Sulit menjadi seimbang aku tahu itu. Itulah yang aku sesalkan, aku sulit seimbang pada diriku sendiri. Sesuatu didalam diriku sedang meronta-ronta ingin berjuang lebih keras, saakan ia dipenjara oleh rasa malas. Logika atau rasaku yang berkata? Bahwa aku tidak suka kehidupan seperti ini, aku tidak suka kekangan ini, aku tidak suka pekerjaan ini, aku tidak suka meneliti. Aku ingin bebas. Kapan aku bebas? Apakah setelah bebas aku mampu bahagia? Apakah itu adalah kebahagiaan ku? Mengapa aku letakkan kebahagiaanku disana? Mengapa tidak aku bawa bersamaku saat ini? Ada bagian dari diriku berkata aku ingin ini segera selesai. Lakukanlah yang terbaik. Kerjakanla maka ia akan kamu lalui nantinya, menjadikan dirimu lebih baiklagi. Tapi ada pula dari diriku yang berkata, aku ingin ini, ingin ini, ingin ini, hal-hal yang menyenangkan, hal-hal penggembira bukan tentang masa depan. Lalu aku tersadar saat aku bicara lagi, apakah ada dua diri dalam diriku?
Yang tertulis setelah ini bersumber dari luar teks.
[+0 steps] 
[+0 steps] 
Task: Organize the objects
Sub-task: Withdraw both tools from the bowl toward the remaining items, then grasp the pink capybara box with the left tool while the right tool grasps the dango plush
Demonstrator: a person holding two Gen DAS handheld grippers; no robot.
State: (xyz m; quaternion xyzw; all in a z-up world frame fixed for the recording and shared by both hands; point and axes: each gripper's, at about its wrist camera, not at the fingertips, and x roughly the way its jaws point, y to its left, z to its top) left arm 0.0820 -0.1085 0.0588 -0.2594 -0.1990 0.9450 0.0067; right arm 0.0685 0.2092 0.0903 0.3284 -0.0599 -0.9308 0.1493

Aku yang ingin mengerjakannya dan aku yang ingin bersantai-santai. Aku ingin berhenti menjadi malas dan bodoh. Aku ingin berhenti membodohi diriku sendiri. Aku harus berhenti. Aku harus berhenti malas dan tidak berjuang. Aku harus berhenti jalan ditempat dan bahkan mundur kebelakang. Aku butuh pemacu, aku butuh semangat.

Aku butuh
.
.
.

Dimana dirimu?
Mengapa kamu tidak ingin melakukan ini?
Apa yang ingin kamu lakukan?

Aku dan diriku yang sedang dilanda dilema batin mengenai TA
9 April 2018
Diketik di Jakarta dijam-jam yang kucuri.